◆ **DATA FOR ANALYSIS**
• • • • •
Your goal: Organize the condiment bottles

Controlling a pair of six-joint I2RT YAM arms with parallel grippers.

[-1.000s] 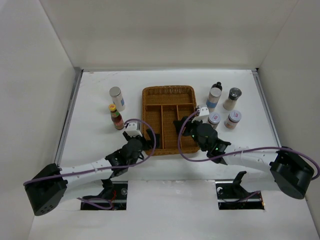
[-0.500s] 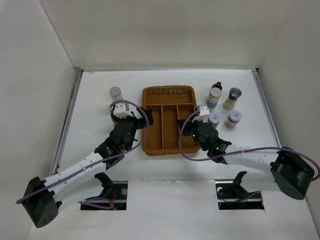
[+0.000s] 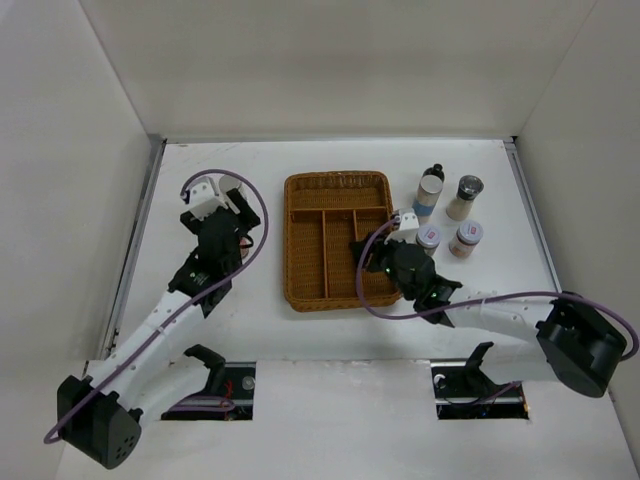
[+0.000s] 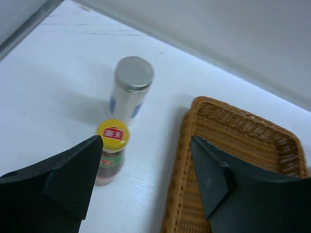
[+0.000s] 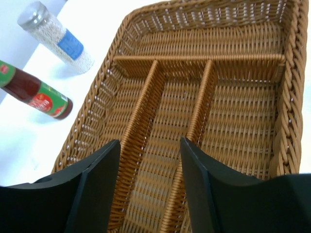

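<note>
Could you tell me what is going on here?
Two robot arms are at work around a wicker tray that holds nothing yet. The left end effector hangs open over the yellow-capped red sauce bottle and the silver-lidded cylinder beside it. The right end effector hovers open over the tray. Five more bottles stand right of the tray.

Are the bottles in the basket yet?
Not yet. Nothing is done: the wicker tray is empty. In hand: the left tool hangs open over the red sauce bottle, beside a white cylinder; the right tool is open over the tray. Left: all seven bottles, five standing right of the tray.
</note>
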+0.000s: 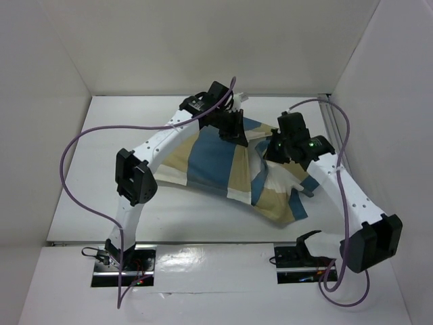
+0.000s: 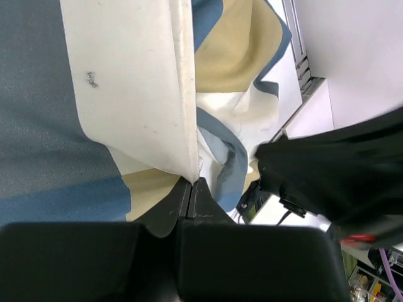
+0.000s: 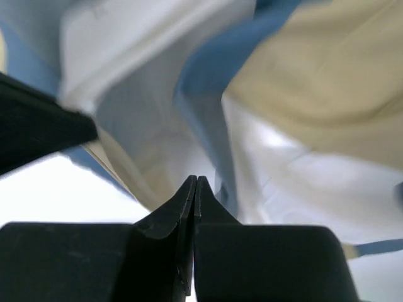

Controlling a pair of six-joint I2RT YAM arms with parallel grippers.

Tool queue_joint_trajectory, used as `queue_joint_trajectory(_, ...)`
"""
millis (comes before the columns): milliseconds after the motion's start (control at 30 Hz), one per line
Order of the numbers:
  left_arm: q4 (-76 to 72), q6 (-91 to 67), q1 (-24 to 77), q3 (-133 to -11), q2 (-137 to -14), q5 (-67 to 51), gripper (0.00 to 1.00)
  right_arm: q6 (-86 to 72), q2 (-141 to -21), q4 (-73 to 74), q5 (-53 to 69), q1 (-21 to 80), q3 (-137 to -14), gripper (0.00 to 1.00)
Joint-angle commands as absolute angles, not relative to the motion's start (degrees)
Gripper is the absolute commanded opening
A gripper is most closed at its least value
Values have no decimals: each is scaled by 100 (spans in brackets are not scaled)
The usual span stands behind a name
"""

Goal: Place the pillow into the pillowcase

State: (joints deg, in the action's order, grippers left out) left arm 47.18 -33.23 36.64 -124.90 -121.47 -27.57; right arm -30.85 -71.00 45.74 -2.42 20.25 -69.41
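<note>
From above, the pillowcase (image 1: 220, 162) lies spread across the middle of the white tabletop (image 1: 203, 220). It is thin, limp cloth in big blue, tan and cream blocks, flat on its left half and rucked into folds on the right. Both arms reach over it from the near edge. The left end effector (image 1: 235, 130) is at the cloth's far edge. The right end effector (image 1: 274, 152) is near it to the right, down among the folds, and the fabric rises in a low tent towards the two of them. Purple cables (image 1: 76, 145) loop from each arm.

The left wrist camera shows what the overhead view cannot. The two black fingers (image 2: 170, 209) are pressed together, with the stitched hem of a cream panel running straight down into their tips — closed on the pillowcase. The panel is matte with a small dark fleck on it, and beyond it blue-edged folds sag around a softer white patch. The right arm (image 2: 334, 170), black and bulky, crowds the right of that view.

The right wrist camera is blurred. Its fingers (image 3: 169, 215) meet tip to tip with no gap, and blue, tan and white folds hang right at the tips. Whether any cloth is nipped between them I cannot tell.

The pillow I cannot pick out for certain — the white inside the folds could be it or a cream block.
</note>
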Motion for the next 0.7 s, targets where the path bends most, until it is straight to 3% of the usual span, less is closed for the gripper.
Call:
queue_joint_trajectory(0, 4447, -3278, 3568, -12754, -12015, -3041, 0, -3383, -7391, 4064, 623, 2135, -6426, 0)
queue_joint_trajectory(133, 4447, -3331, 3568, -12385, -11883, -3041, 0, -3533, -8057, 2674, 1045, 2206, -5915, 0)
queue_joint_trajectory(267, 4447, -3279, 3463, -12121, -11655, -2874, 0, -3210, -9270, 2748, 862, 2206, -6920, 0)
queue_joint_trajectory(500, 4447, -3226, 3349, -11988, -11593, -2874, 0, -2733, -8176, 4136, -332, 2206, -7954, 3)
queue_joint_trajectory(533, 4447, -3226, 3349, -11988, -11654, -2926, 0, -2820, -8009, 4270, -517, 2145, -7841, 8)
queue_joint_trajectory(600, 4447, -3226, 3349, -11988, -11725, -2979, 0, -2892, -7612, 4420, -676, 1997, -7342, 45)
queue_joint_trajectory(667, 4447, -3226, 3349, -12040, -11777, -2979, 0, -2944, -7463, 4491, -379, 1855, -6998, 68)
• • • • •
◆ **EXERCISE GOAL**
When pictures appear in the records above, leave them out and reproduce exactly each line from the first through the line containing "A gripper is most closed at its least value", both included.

◆ **FINISHED EXERCISE**
Your goal: Organize the condiment bottles

Controlling a pair of six-joint I2RT YAM arms with parallel grippers.

[-1.000s] 
[-0.500s] 
[+0.000s] 
[+0.000s] 
[+0.000s] 

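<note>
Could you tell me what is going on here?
Two robot arms are at work around a wicker tray that holds nothing yet. The left end effector hangs open over the yellow-capped red sauce bottle and the silver-lidded cylinder beside it. The right end effector hovers open over the tray. Five more bottles stand right of the tray.

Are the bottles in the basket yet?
Not yet. Nothing is done: the wicker tray is empty. In hand: the left tool hangs open over the red sauce bottle, beside a white cylinder; the right tool is open over the tray. Left: all seven bottles, five standing right of the tray.
</note>
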+0.000s: 
+0.000s: 
+0.000s: 

Controlling a pair of six-joint I2RT YAM arms with parallel grippers.

Tool queue_joint_trajectory, used as `queue_joint_trajectory(_, ...)`
"""
millis (comes before the columns): milliseconds after the motion's start (control at 30 Hz), one per line
Order of the numbers:
  left_arm: q4 (-76 to 72), q6 (-91 to 67), q1 (-24 to 77), q3 (-133 to -11), q2 (-137 to -14), q5 (-67 to 51), gripper (0.00 to 1.00)
  right_arm: q6 (-86 to 72), q2 (-141 to -21), q4 (-73 to 74), q5 (-53 to 69), q1 (-21 to 80), q3 (-137 to -14), gripper (0.00 to 1.00)
Joint-angle commands as absolute angles, not relative to the motion's start (degrees)
Gripper is the absolute commanded opening
A gripper is most closed at its least value

Here the work on this exercise is complete.